It never happened to me, but I imagine that it's a feeling similar to the one that I felt when Max left. I sat on the edge of my messy bed, staring out the window. It was already dark outside and a cold silence filled the room, only the occasional mechanical sound of the air conditioner managing to break it.

It was hard not to blow up Max's phone - even though I didn't know what I could've said. That I was sorry? That I didn't do anything with you?

But Max already knew all of that. And it didn't change the fact that I lied to him.

"Faye," I didn't hear you when you walked into my room.

I sighed and turned around to look at you. It was so unreal to see you standing against my light beige wall covered with sketches of various plants I knew all the names of. Your white shirt was peeking under the orange and white Adidas jacket I never thought I could like on a person, but it looked strangely good with your dirty blonde hair surrounding it.

"I didn't mean to... make a mess," you came closer.

"It's not your fault," I lifted my legs up and pushed my back against the wall and you sat down where I was sitting a few seconds before, "I shouldn't have lied to him."

"Why did you lie? Would he have had a problem with me staying here?"

Would he? I didn't know. It obviously wasn't an ideal situation for someone in a relationship, but Max could've come over and hung out with us. Slept over even.

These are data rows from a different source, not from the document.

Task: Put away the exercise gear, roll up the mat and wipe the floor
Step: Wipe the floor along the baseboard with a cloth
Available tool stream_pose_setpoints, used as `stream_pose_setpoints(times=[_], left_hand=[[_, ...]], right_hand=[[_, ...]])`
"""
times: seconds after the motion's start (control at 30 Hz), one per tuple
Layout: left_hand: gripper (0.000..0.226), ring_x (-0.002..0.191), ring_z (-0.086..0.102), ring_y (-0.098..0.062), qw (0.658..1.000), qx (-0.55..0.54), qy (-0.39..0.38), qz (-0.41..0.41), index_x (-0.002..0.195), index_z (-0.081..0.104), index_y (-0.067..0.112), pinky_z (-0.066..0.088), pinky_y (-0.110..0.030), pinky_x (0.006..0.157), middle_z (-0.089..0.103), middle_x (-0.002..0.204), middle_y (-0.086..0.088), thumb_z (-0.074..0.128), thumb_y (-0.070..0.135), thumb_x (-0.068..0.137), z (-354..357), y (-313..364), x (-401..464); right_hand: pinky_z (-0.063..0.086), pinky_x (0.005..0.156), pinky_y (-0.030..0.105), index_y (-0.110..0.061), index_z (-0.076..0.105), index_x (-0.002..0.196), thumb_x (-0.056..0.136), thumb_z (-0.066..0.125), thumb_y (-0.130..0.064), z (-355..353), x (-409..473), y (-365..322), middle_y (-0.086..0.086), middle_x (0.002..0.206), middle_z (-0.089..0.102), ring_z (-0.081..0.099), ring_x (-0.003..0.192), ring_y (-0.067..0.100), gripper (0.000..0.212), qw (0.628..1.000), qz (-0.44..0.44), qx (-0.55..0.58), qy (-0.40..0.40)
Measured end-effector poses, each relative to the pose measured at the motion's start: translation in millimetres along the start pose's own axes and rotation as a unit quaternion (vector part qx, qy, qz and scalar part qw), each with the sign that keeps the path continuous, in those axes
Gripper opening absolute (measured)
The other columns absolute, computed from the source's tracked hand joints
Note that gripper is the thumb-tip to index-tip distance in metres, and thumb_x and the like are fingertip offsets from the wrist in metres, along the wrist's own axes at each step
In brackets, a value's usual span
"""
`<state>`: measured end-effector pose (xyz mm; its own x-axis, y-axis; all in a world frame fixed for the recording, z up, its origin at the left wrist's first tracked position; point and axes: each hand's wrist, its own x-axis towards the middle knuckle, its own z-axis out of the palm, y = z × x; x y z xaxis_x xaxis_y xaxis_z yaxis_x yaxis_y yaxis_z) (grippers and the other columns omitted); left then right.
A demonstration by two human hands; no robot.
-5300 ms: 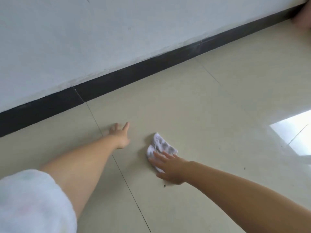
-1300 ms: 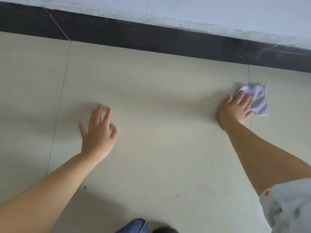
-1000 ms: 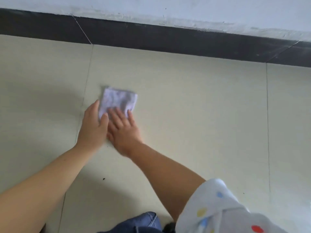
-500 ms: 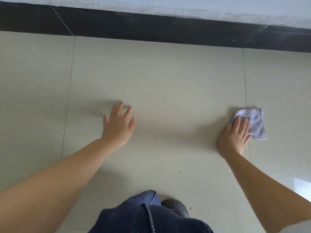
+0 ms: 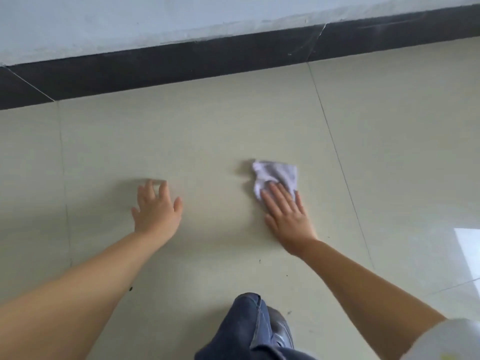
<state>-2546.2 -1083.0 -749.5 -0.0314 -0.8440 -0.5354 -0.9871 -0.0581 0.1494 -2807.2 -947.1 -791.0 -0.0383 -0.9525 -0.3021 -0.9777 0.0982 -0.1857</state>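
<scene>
Pale beige tiled floor [image 5: 207, 131] carries both hands: the right hand [image 5: 287, 216] presses flat, fingers straight, on a crumpled white cloth [image 5: 276, 175]; the left hand [image 5: 157, 209] rests spread and empty, well apart, short of the black skirting [image 5: 181, 63].

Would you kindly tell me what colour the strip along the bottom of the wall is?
Black or very dark, the skirting strip shows best in the head view.

Only one view, worn on the head, looking forward and steeply down from close above the floor [image 5: 207, 141]. Slightly tilted, with the black skirting board [image 5: 181, 63] and the wall [image 5: 130, 19] across the top edge.
</scene>
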Motion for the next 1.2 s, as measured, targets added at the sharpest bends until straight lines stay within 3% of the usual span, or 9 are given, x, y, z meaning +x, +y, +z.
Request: stream_pose_setpoints(times=[0.13, 0.23, 0.47, 0.63, 0.7, 0.77, 1.0, 1.07, 1.2], left_hand=[[0.055, 0.145, 0.005, -0.031, 1.000, 0.012, -0.001, -0.015, 0.146, 0.025, 0.013, 0.018, -0.056, 0.112, 0.009, 0.156, -0.016, 0.039, 0.036, 0.098, -2.6, 6.7, -0.8], [0.053, 0.145, 0.005, -0.027, 1.000, 0.010, 0.012, -0.023, 0.144, 0.028, 0.012, 0.013, -0.059, 0.112, 0.009, 0.156, -0.014, 0.040, 0.034, 0.097, -2.7, 20.3, -1.4], [0.055, 0.147, -0.001, -0.020, 0.993, 0.021, -0.001, 0.117, 0.148, 0.021, 0.018, 0.011, -0.055, 0.114, 0.001, 0.159, -0.004, 0.037, 0.035, 0.098, 6.8, 88.6, -9.4], [0.053, 0.147, -0.003, -0.018, 0.984, 0.038, -0.027, 0.171, 0.147, 0.021, 0.022, 0.008, -0.054, 0.115, 0.001, 0.159, -0.001, 0.036, 0.034, 0.098, -2.7, 114.4, -4.8], [0.055, 0.147, -0.007, -0.019, 0.977, 0.068, -0.060, 0.192, 0.149, 0.016, 0.024, 0.007, -0.053, 0.115, -0.006, 0.159, 0.000, 0.035, 0.035, 0.098, -4.3, 119.9, -2.5], [0.059, 0.146, -0.011, -0.020, 0.965, 0.105, -0.086, 0.225, 0.150, 0.009, 0.027, 0.007, -0.052, 0.116, -0.013, 0.159, 0.001, 0.037, 0.035, 0.098, -3.3, 129.4, 2.7], [0.094, 0.142, -0.027, -0.023, 0.943, 0.176, -0.103, 0.264, 0.148, -0.015, 0.033, 0.001, -0.061, 0.111, -0.033, 0.152, -0.002, 0.052, 0.058, 0.087, 4.4, 194.9, 30.7], [0.107, 0.141, -0.029, -0.023, 0.956, 0.162, -0.109, 0.218, 0.146, -0.020, 0.033, 0.002, -0.064, 0.110, -0.037, 0.151, -0.002, 0.057, 0.065, 0.079, 6.5, 205.9, 42.4], [0.123, 0.140, -0.031, -0.019, 0.969, 0.143, -0.111, 0.166, 0.143, -0.026, 0.035, 0.001, -0.069, 0.106, -0.040, 0.149, 0.002, 0.060, 0.076, 0.066, 14.4, 204.6, 58.4]], right_hand=[[-0.004, 0.119, 0.047, -0.017, 0.001, 0.153, 0.097, 0.009, -0.043, -46.2, -15.4, 129.0, 0.006, 0.160, -0.007, -0.010, 0.147, 0.016, 0.062, 0.926, 0.370, 0.072, 0.010], [-0.005, 0.119, 0.044, -0.005, 0.003, 0.152, 0.102, 0.018, -0.037, -54.5, 5.2, 112.3, 0.017, 0.159, -0.004, -0.007, 0.147, 0.026, 0.060, 0.875, 0.468, 0.121, 0.020], [-0.022, 0.112, 0.034, -0.011, 0.008, 0.152, 0.091, 0.003, -0.046, -10.0, 24.0, -76.0, 0.011, 0.160, -0.002, -0.010, 0.147, 0.023, 0.070, 0.996, 0.048, 0.071, -0.008], [0.005, 0.120, 0.038, -0.013, 0.028, 0.148, 0.096, 0.026, -0.037, -17.8, 36.6, 2.4, 0.007, 0.155, 0.028, 0.026, 0.143, 0.021, 0.057, 0.989, -0.145, -0.006, -0.041], [0.018, 0.116, 0.041, -0.008, 0.042, 0.142, 0.092, 0.035, -0.031, -22.4, 35.5, 64.0, 0.012, 0.148, 0.040, 0.040, 0.136, 0.028, 0.055, 0.999, -0.015, 0.023, 0.017], [0.005, 0.118, 0.039, -0.012, 0.022, 0.150, 0.099, 0.033, -0.030, -35.1, 19.5, 124.1, 0.005, 0.158, 0.015, 0.016, 0.146, 0.022, 0.056, 0.983, 0.165, 0.058, 0.062], [-0.005, 0.119, 0.045, -0.013, -0.003, 0.153, 0.102, 0.016, -0.040, -59.8, 14.2, 175.9, 0.005, 0.160, -0.010, -0.012, 0.147, 0.020, 0.060, 0.783, 0.583, 0.203, 0.081], [-0.007, 0.118, 0.042, -0.013, -0.002, 0.153, 0.102, 0.017, -0.039, -57.9, 45.4, 141.6, 0.007, 0.160, -0.011, -0.012, 0.147, 0.021, 0.060, 0.810, 0.548, 0.191, 0.086], [-0.007, 0.118, 0.037, -0.019, 0.013, 0.152, 0.097, 0.013, -0.041, -44.2, 95.5, 61.5, 0.001, 0.161, 0.004, -0.001, 0.148, 0.017, 0.059, 0.969, 0.210, 0.094, 0.086]])
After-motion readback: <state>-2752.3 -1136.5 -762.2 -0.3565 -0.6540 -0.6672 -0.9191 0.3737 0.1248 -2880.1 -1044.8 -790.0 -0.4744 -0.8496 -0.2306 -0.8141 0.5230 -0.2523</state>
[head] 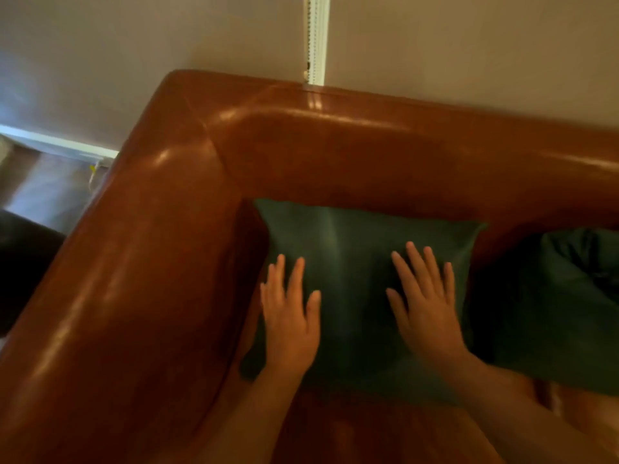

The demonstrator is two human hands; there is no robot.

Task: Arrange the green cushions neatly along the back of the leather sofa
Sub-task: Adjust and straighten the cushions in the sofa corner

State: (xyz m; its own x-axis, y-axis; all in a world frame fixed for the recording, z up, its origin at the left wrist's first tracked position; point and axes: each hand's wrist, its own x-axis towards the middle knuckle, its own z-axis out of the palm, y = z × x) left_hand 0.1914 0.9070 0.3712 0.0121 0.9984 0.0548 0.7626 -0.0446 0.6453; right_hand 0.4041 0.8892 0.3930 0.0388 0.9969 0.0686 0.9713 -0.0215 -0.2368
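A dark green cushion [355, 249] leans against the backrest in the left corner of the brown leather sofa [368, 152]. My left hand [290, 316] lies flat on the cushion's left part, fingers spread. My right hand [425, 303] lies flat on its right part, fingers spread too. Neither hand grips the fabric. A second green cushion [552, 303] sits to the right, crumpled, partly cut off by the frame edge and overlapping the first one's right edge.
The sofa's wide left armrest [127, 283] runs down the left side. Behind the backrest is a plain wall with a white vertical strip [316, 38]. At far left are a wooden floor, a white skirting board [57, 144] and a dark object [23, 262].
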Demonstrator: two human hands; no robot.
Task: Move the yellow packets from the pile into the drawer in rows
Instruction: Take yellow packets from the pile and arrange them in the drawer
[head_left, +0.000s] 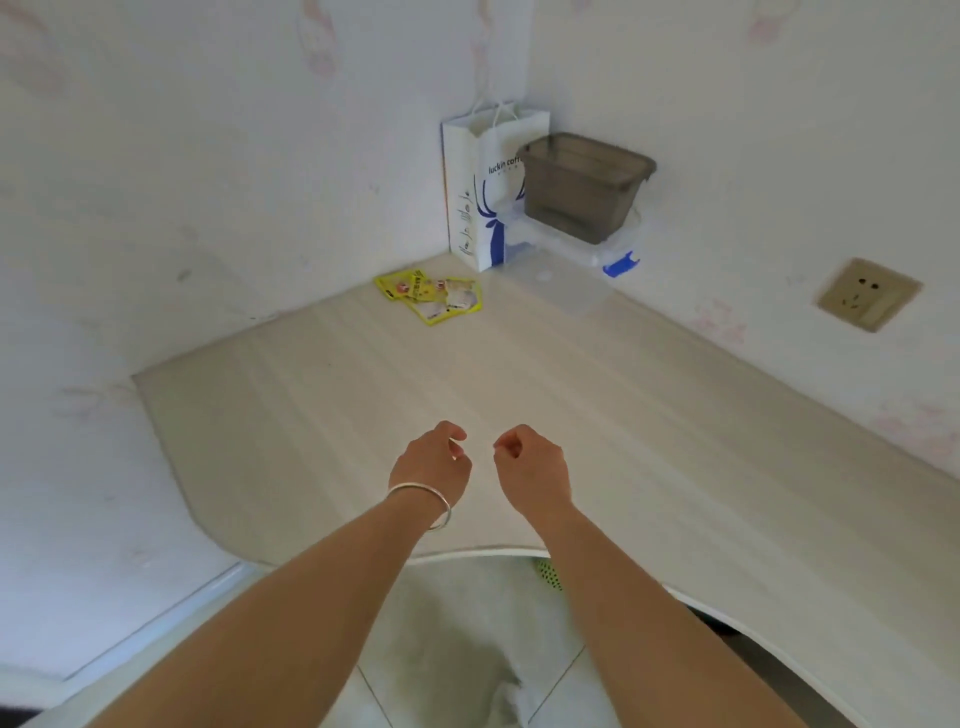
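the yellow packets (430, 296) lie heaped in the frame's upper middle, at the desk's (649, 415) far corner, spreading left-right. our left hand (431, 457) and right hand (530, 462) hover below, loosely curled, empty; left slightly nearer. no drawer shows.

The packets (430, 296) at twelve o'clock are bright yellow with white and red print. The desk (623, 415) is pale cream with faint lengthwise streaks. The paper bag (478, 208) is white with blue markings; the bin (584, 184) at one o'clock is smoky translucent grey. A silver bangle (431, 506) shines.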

"No, I don't think so," I finally replied, resting my head on my hand, the elbow of my arm resting on my knee.

"Then why did you do it?"

"I don't know. Sometimes it's easier to lie I guess," I stared at my duvet that was all over the place. Now that I think about it, even though it was mostly subconscious - I longed to be alone with you, even though I was scared of it.

"I mean, I can't say that I don't see why he got mad. You lied about me being here and you told me that you didn't have a boyfriend - it doesn't really paint a pretty picture for him." I felt my blood burning under my skin at your comment. But in reality, Max didn't know about the second part and I was glad about it. He didn't need to feel any worse.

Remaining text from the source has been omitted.